Consistency was the key in 1998, though the season began with a stunning qualifying performance by Rydell at Thruxton, where he took pole by more than a second. The Swede bagged points early on and 12 other podiums to go with his five wins was enough to defeat Anthony Reid, who came on strong for Nissan.

The Primera was too quick in 1999, particularly in Laurent Aiello’s hands, but Rydell finished as best of the rest with four wins before Volvo joined the BTCC exodus.

The S40 also starred during the brief period that the famous Bathurst 1000 was run for Super Tourers. Rydell teamed up with tin-top legend Jim Richards to win in 1998, beating the Primera of Matt Neal and Jim’s son Steven by 2s after nearly seven hours of racing.

Rydell says: “We didn’t have the quickest car all the time [in 1998] but we were strong throughout. The short circuits were our biggest problem, we were always good on circuits that had more quick corners than slow, so to go to Silverstone [for the finale on the slower International circuit] and be as quick as Nissan was good for the whole team.

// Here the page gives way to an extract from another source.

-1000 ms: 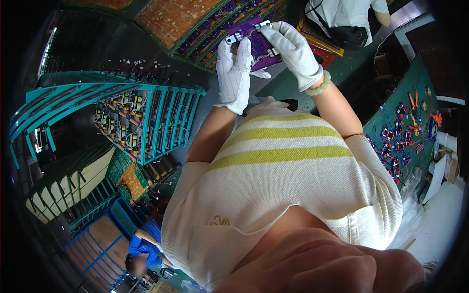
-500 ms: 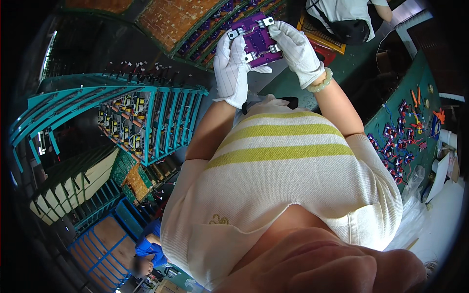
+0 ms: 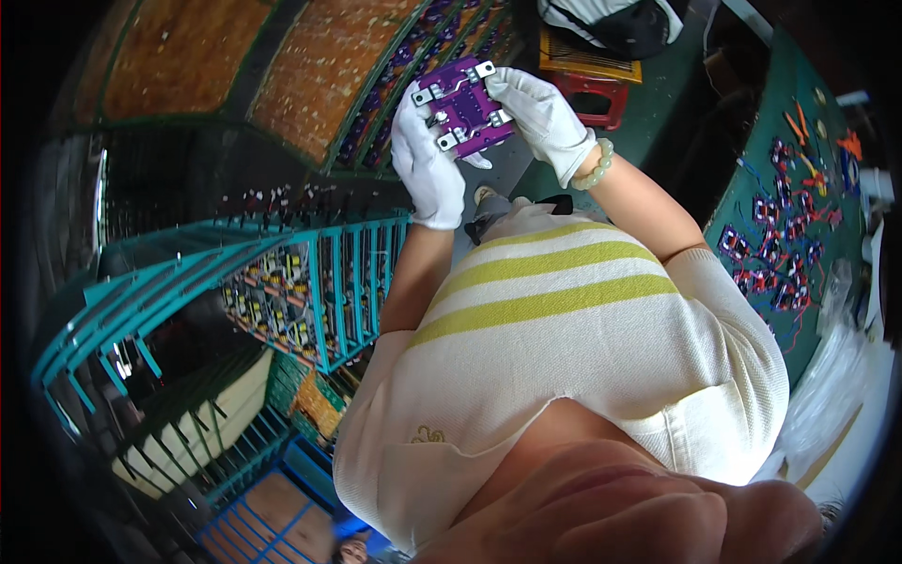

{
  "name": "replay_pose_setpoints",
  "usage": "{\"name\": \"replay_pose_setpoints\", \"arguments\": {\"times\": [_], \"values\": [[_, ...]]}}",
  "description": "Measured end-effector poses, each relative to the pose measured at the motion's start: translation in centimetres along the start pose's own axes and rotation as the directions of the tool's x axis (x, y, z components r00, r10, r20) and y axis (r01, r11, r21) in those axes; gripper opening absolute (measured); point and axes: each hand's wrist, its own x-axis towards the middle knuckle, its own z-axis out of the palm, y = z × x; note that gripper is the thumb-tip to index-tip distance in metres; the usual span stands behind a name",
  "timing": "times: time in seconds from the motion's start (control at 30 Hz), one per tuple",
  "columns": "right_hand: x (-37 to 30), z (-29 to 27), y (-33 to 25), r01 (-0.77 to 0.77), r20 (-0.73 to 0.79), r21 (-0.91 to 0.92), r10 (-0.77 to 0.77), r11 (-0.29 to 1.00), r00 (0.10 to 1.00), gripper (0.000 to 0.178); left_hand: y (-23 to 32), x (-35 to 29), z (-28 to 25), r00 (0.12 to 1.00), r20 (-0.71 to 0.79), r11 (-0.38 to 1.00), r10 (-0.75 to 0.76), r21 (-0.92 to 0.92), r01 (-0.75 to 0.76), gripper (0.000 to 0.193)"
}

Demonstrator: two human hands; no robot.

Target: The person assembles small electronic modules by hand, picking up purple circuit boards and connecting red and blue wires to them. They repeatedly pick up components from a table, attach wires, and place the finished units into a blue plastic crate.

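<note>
From the head camera I see a flat purple circuit board (image 3: pixel 464 111) with pale tabs near its corners, held up in front of a striped cream top (image 3: pixel 554 273). My left hand (image 3: pixel 426 169), in a white glove, grips the board's left edge, its fingers partly hidden behind it. My right hand (image 3: pixel 545 120), also gloved, pinches the board's right edge between thumb and fingers; a pale green bead bracelet (image 3: pixel 595 165) circles that wrist. Left of the board stand rows of similar purple boards (image 3: pixel 376 94); below and left of it is a teal rack (image 3: pixel 322 301). Right of the board is a red stool (image 3: pixel 615 99), and farther right a heap of wired parts (image 3: pixel 775 235) on a green table (image 3: pixel 775 94).
</note>
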Motion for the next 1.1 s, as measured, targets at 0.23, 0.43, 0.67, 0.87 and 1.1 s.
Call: {"name": "replay_pose_setpoints", "arguments": {"times": [0.23,0.43,0.67,0.87,1.1], "values": [[0.2,-1.2,-1.7,0.257,0.013,-0.379,-0.273,0.889,0.962,0.023,-2.1,2.3,1.5,0.952,0.098,0.762,0.289,0.578,-0.291,0.042],[1.8,-4.6,-5.6,0.496,0.292,-0.840,-0.586,0.221,0.756,0.048,-3.9,7.0,0.6,0.952,0.001,0.925,-0.305,0.237,0.296,0.039],[3.3,-2.7,-5.4,-0.161,0.000,-0.232,0.166,0.959,0.986,0.054,-6.7,15.3,0.1,0.742,0.418,0.852,-0.524,0.273,0.448,0.034],[3.5,-4.6,-4.5,-0.323,-0.391,-0.726,0.022,0.607,0.920,0.029,-11.4,22.7,-2.1,0.307,0.618,-0.017,-0.724,-0.461,0.887,0.033],[-1.5,-8.4,-9.3,-0.217,-0.454,-0.866,-0.526,0.450,0.719,0.024,-16.1,20.4,4.8,0.113,0.681,0.032,-0.724,-0.130,0.991,0.049]]}}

“It was a big achievement for me and TWR, but I don’t think people in Britain understand how important the win was for Sweden and Volvo. About 10% of the Swedish population watched the BTCC.”

9. Honda Accord

Perhaps the best Super Tourer never to win a BTCC title, the Accord did most of its winning in Europe (Photo by: Malcolm Griffiths / Motorsport Images)

Titles: 3

The Accord appeared in various forms – run by MSD, Prodrive, West Surrey Racing and JAS Motorsport in the BTCC – and won titles in Japan and North America. But it gets onto this list as much for the pace the final version showed towards the end of Super Touring.

Prodrive’s Ford Mondeo was the car to have in the BTCC in 2000, the final year for the ruleset in the UK, but the Accord won the last three races of the season. At the same time, Peter Kox finished second in the European Super Touring Cup behind Fabrizio Giovanardi’s Alfa Romeo 156 before the cars got their last hurrah in the 2001 European Super Touring Championship.

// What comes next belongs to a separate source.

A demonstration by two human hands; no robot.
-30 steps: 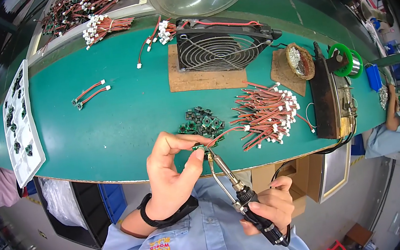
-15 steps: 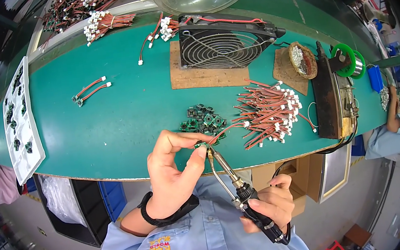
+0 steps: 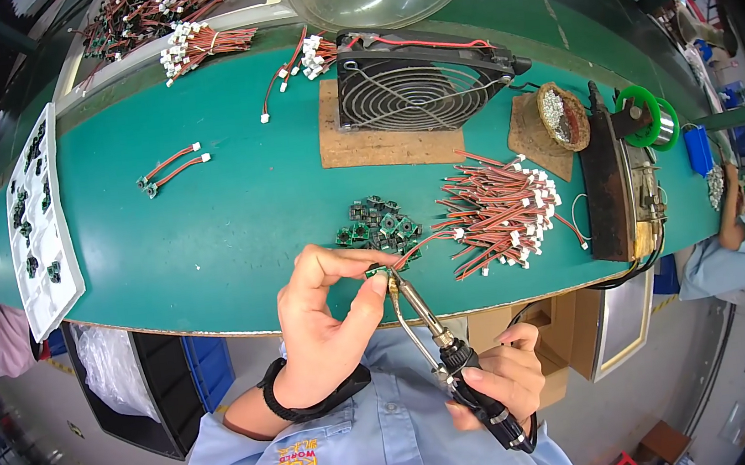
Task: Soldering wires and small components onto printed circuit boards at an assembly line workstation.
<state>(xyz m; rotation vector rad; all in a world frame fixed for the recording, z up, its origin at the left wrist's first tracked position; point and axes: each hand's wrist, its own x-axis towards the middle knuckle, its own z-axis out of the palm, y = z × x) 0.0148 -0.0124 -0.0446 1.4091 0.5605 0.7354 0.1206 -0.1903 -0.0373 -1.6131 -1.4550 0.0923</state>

Giovanardi became champion, leading Nicola Larini in an Alfa 1-2, but Gabriele Tarquini won more races than those two combined. The JAS Engineering driver’s nine victories and six poles underlined the pace of the Accord, which was almost certainly the best Super Tourer not to take a major European title.

Tarquini says: “From a driveability standpoint, the Honda Accord was a much better car than the Alfa Romeo 155 [he had raced before]. The Honda was a much better performing car, but the rules were also much different at this time; the engine was moved lower and the suspension was allowed to be completely different from the road car.

“With the Honda, it was like we always needed to find the last element. The first Honda we used came from Prodrive [in 1997], and the first car was a fantastic car but it was homologated very late without testing and the car wasn’t ready, but that meant it wasn’t possible to change the homologation.

“Then, later on, we’d have a very strong engine but the chassis and suspension was not OK, so even if the drivers were very good, as we had myself, James Thompson, and Tom Kristensen, even with this line-up and despite the effort that Honda made, we never had all the components right to win a championship.”

Tarquini was speaking to Neil Hudson

8. Vauxhall Cavalier

Cleland gave the Cavalier its only BTCC title in 1995, although the car proved a hit in South Africa too (Photo by: Motorsport Images)

Titles: 2

It didn’t score huge success around the globe, but the Cavalier was a mainstay in the BTCC for the first half of the era. The front-wheel-drive machine also took John Cleland to the drivers’ crown as the championship arguably peaked in the mid-1990s.

The first Dave Cook Racing version appeared in 1990 as the two-litre contest played second fiddle to the Ford RS500s. Cleland missed out on class honours to BMW’s Frank Sytner and it remained a similar story after they took centre stage.

Cleland was again the top non-BMW driver in 1991, finishing second to Will Hoy, and only missed out on the 1992 crown in the dramatic and controversial Silverstone finale. Team-mate Jeff Allam was also a race winner.

PLUS: The full story of the 1992 showdown

BMW and Ford proved faster in 1993, though Cleland still scored a victory, before RML took over the Vauxhall programme. Like everything else, the Cavalier was outgunned by the Alfa 155 in 1994 but Cleland won two races and was fourth overall.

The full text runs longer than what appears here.